Das Weiße Haus beschuldigt das Regime von Miguel Díaz-Canel, sich mit Akteuren zu verbünden, die feindlich gegenüber den Vereinigten Staaten sind, wie Russland, China, Iran, Hisbollah und Hamas, und transnationalen Terrorgruppen Zuflucht zu gewähren.
Alfredieren, dass Länder, die mit Havanna zusammenarbeiten, bestraft werden, versucht Washington, die internationalen Beziehungen, die das kubanische System stützen, zu kappen und neue strategische Allianzen abzuschrecken.
Der Präsidententext stärkt auch die direkte Aufsicht über die Aktivitäten der kubanischen Regierung.
Der Außenminister und das Handelsministerium müssen alle Energietransaktionen, die die Insel betreffen, überwachen und zusätzliche Maßnahmen empfehlen, wenn die Sanktionen nicht effektiv sind. Dies könnte in zukünftigen Handels- oder diplomatischen Beschränkungen münden.

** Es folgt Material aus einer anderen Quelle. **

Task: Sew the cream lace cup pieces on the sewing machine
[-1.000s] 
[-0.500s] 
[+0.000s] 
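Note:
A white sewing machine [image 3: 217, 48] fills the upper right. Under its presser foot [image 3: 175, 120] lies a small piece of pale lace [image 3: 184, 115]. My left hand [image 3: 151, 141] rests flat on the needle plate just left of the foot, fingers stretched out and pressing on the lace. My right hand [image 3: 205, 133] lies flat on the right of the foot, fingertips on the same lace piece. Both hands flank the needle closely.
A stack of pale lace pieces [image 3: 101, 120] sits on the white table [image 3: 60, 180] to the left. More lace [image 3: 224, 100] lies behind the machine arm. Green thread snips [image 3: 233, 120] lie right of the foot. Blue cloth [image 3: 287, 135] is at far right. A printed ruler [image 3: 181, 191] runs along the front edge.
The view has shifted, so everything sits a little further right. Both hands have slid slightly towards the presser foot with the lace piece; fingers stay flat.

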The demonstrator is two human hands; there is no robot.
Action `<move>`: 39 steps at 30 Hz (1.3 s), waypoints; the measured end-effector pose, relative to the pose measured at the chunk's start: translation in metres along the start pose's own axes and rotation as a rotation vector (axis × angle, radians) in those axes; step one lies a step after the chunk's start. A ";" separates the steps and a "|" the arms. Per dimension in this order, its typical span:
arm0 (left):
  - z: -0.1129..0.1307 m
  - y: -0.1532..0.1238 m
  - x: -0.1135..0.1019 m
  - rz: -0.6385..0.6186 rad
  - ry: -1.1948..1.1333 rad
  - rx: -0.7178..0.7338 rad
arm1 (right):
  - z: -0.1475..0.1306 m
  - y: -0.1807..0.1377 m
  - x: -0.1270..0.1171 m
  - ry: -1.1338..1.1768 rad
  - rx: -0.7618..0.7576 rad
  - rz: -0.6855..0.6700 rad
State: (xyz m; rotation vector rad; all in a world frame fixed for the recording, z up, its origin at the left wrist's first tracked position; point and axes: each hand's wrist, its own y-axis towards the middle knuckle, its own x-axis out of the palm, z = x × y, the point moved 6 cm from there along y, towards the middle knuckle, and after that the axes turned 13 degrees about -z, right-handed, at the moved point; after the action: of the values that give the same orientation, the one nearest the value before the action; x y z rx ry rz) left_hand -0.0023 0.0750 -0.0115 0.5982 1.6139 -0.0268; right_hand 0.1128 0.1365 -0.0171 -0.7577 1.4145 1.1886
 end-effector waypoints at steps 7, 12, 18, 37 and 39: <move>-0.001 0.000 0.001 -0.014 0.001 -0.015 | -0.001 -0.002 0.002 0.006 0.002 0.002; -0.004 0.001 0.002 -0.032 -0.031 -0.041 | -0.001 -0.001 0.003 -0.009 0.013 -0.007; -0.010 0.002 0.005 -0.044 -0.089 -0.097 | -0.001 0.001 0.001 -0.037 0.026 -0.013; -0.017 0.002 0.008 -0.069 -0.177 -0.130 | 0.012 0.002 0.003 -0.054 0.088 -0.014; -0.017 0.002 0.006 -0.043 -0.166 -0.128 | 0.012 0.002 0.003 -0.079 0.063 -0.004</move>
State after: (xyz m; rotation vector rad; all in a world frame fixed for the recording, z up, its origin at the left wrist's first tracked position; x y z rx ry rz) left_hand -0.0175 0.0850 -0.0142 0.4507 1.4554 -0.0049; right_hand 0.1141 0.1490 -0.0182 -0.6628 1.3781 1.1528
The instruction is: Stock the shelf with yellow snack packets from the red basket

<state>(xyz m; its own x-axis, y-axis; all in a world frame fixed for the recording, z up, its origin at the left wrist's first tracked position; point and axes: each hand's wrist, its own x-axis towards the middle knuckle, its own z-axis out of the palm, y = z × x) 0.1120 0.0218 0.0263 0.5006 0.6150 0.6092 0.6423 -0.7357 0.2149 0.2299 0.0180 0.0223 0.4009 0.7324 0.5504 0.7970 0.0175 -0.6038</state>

Im Hinblick auf die internen Aspekte könnten die Folgen für die kubanische Bevölkerung kurzfristig spürbar sein.
Die Knappheit an Treibstoff und die Verkleinerung des Außenhandels können neue Preiserhöhungen, größere Transportprobleme und eine Verschlechterung der Grundversorgung zur Folge haben.
Die Trump-Administration besteht darauf, dass die Maßnahme gegen das Regime und nicht gegen das Volk gerichtet ist und dass ihr Zweck darin besteht, die Bestrebungen des kubanischen Volkes nach einer freien und demokratischen Gesellschaft zu unterstützen.
Die ehemalige stellvertretende Sekretärin des Außenministeriums, Yleen Poblete, erklärte, dass die Erklärung des nationalen Notstands über Kuba eine Fortsetzung der am 1. März 1996 erlassenen Erklärung ist, nach dem Abschuss zweier humanitärer US-Flugzeuge durch kubanische Kampfflugzeuge, was zum Tod von drei US-Bürgern und einem Dauerresidenten führte.
Dieser Notstand wurde jährlich von aufeinanderfolgenden Präsidenten verlängert, einschließlich der letzten Erneuerung, die Trump am 24. Februar 2025 unterzeichnet hat. Neu an diesem Dokument ist die Einbeziehung von Zöllen gegen die Länder, die dem kubanischen Regime Öl verkaufen oder liefern.